The way I explored the data outlined above was by throwing together some Jupyter
notebooks and just playing around with pandas
, numpy
, and folium
to explore the data. Since this is very boring and I, unfortunately, won’t be open sourcing the code for this (since it contains my actual search area), I’ll spare you the details. I’ve called out the most important findings in their respective sections in this article, though.
The Logical Layout
At this point we understand the data, the goal, and the constraints; we can now design a rough layout for the overall Lake. Despite this happening at home, it’s modelled after many a large, real-world Data Lake use case.
The idea is fairly simple: We first collect all raw sources we can get our hands on and store them “as is” on a raw landing layer; this is a data ingestion step that would usually be a scheduled (or real-time process).

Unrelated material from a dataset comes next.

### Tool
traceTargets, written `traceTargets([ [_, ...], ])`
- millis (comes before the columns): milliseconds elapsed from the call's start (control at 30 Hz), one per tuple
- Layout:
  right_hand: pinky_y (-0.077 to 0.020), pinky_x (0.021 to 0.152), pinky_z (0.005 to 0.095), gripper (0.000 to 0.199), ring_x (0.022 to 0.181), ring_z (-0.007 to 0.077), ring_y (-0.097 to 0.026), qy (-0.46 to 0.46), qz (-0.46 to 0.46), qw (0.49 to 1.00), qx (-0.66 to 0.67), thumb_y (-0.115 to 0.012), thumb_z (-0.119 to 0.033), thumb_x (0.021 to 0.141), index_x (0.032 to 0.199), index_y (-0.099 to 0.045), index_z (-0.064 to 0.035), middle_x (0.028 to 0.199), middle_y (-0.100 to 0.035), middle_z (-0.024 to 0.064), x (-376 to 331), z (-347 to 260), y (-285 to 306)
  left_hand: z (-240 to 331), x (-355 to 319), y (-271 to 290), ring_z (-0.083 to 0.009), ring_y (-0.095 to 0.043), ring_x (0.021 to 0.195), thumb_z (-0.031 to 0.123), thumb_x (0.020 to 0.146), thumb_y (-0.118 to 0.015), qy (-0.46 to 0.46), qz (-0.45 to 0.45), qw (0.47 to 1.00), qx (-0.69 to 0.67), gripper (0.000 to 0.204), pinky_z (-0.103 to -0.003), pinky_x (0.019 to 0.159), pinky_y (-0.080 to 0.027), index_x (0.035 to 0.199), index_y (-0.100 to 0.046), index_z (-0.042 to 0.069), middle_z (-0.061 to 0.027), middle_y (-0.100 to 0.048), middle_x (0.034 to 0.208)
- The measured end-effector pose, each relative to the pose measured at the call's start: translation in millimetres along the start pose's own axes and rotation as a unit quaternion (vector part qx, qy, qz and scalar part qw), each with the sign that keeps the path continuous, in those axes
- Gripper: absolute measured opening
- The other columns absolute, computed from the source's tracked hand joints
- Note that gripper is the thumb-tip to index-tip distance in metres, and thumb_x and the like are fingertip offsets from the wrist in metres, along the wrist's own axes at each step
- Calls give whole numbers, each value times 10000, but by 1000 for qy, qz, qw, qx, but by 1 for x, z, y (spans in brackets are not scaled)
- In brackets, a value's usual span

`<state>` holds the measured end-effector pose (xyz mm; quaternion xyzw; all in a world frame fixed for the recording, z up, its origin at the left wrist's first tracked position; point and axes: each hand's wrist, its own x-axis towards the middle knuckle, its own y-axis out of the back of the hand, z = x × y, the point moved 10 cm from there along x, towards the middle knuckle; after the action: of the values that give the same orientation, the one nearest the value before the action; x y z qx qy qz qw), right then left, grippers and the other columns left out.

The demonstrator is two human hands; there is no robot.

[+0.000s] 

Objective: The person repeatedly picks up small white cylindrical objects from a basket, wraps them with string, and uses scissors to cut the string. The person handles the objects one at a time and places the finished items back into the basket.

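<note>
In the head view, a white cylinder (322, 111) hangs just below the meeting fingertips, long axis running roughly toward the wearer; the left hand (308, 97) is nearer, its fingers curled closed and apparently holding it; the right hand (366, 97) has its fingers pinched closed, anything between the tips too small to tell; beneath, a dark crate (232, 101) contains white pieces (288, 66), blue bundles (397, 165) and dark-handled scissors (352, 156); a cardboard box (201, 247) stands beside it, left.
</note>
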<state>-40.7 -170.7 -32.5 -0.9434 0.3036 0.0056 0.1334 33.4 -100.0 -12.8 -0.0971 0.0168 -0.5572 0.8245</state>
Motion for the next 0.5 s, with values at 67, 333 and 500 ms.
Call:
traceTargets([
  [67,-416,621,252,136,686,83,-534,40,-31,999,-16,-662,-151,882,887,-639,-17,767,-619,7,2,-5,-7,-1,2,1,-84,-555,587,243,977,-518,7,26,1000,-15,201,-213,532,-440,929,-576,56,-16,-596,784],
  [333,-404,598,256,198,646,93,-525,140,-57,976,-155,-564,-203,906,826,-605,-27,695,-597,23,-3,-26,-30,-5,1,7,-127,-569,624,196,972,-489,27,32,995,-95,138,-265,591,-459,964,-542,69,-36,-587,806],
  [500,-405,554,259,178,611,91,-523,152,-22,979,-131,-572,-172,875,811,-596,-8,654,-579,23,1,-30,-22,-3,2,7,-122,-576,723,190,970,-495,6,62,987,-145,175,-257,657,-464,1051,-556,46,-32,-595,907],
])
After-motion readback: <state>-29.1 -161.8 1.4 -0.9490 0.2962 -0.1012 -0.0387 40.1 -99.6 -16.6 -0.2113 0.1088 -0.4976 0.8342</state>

In this case, we simply acquire the data once and store it, as we get it, on disk (or, of course, S3
/GCS
/hdfs
/…). This data is immutable, we will only read it and make it accessible, but not alter the raw layer [1].
This data can be in different formats; the most important thing here are standards and structure. We should be able to ask a question and get an answer via following a ruleset of naming conventions (e.g., “all zips in Georgia” would lead to data/states/GA/zips.csv
, and their respective GeoJson
polygon boundaries to data/states/GA/zips.geo.json
) [2].
After that, we’ll use Spark
and Iceberg
(more on that in a second) to transform and enrich the data and build out the cleaned and standardized Data Lake
itself, in something I’ll call the Cleaned Data. This is the baseline for the Analysis portion that’ll run the rating algorithm.
This layer is more complicated and will actually depend on Iceberg
- here, tables can depend on one another (e.g., travel times can depend on geographies), and everything in this layer should be enriched in some way, shape, or form. “Enriched” can mean many things, but in this case, the focus will be structured data, i.e. having everything available in a single format within Iceberg
tables, optionally indexed via Hive
if so desired.
Lastly, I’d like to mention one thing: For a larger, enterprise-scale (aka: “Not just built by one guy on free evenings”), I’d always advocate in favor of a three layer system: Raw data (as we have it), Cleaned data (similar to what we have it, but closer to the source, e.g. by importing all FBI data “as is” - which we won’t do, as you’ll find below), and an Access Layer that combines datasets for specific use cases.
Other use cases might warrant a truly chaotic Lake, where you don’t define specific layers at all; in my experience, reality usually falls somewhere in between strict layer separation and wild growth.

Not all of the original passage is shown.